__Your objective__: This exercise calls for an exact copy of the listing below.

__Recorded information__:

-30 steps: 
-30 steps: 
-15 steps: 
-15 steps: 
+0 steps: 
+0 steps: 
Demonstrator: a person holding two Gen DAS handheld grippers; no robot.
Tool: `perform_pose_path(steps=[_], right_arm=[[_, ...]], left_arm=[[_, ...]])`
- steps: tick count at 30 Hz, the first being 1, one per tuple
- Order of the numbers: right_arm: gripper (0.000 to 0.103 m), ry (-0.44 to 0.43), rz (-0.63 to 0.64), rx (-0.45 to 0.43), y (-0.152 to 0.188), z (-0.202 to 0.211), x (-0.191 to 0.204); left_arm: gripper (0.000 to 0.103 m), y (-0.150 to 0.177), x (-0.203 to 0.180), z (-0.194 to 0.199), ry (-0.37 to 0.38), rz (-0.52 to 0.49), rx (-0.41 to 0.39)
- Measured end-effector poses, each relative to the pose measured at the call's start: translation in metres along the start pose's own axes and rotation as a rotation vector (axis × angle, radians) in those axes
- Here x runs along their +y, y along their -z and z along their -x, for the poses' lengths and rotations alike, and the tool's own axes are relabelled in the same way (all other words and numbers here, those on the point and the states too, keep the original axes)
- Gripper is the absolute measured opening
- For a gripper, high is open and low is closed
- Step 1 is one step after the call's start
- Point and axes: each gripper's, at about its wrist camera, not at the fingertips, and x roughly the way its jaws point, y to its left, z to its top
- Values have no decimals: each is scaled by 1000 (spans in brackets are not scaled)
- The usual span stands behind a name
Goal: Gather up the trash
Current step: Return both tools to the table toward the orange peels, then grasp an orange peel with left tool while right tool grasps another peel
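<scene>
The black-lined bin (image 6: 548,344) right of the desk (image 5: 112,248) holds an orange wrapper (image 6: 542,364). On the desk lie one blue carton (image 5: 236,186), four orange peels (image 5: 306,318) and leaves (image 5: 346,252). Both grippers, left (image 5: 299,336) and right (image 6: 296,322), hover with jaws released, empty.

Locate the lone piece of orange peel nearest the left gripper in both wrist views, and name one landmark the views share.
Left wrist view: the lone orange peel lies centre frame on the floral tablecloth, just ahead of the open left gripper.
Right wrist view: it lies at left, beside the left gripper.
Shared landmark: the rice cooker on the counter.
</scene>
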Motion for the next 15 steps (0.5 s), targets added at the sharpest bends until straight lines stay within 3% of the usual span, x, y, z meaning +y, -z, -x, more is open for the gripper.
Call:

__Task response__:
-30 steps: 
-30 steps: 
-15 steps: 
-15 steps: 
+0 steps: 
+0 steps: 
Demonstrator: a person holding two Gen DAS handheld grippers; no robot.
Tool: `perform_pose_path(steps=[_], right_arm=[[_, ...]], left_arm=[[_, ...]])`
- steps: tick count at 30 Hz, the first being 1, one per tuple
- Order of the numbers: right_arm: gripper (0.000 to 0.103 m), ry (-0.44 to 0.43), rz (-0.63 to 0.64), rx (-0.45 to 0.43), y (-0.152 to 0.188), z (-0.202 to 0.211), x (-0.191 to 0.204); left_arm: gripper (0.000 to 0.103 m), y (-0.150 to 0.177), x (-0.203 to 0.180), z (-0.194 to 0.199), ry (-0.37 to 0.38), rz (-0.52 to 0.49), rx (-0.41 to 0.39)
- Measured end-effector poses, each relative to the pose measured at the call's start: translation in metres along the start pose's own axes and rotation as a rotation vector (axis × angle, radians) in those axes
- Here x runs along their +y, y along their -z and z along their -x, for the poses' lengths and rotations alike, and the tool's own axes are relabelled in the same way (all other words and numbers here, those on the point and the states too, keep the original axes)
- Gripper is the absolute measured opening
- For a gripper, high is open and low is closed
- Step 1 is one step after the call's start
- Point and axes: each gripper's, at about its wrist camera, not at the fingertips, and x roughly the way its jaws point, y to its left, z to its top
- Values have no decimals: each is scaled by 1000 (spans in brackets are not scaled)
- The usual span stands behind a name
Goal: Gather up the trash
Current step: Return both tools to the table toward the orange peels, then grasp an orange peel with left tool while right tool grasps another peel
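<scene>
The black-lined bin (image 6: 548,344) right of the desk (image 5: 112,248) holds an orange wrapper (image 6: 542,364). On the desk lie one blue carton (image 5: 236,186), four orange peels (image 5: 306,318) and leaves (image 5: 346,252). Both grippers, left (image 5: 299,336) and right (image 6: 296,322), hover with jaws released, empty.

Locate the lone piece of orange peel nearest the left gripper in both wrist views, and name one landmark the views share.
Left wrist view: the lone orange peel lies centre frame on the floral tablecloth, just ahead of the open left gripper.
Right wrist view: it lies at left, beside the left gripper.
Shared landmark: the rice cooker on the counter.
</scene>
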Motion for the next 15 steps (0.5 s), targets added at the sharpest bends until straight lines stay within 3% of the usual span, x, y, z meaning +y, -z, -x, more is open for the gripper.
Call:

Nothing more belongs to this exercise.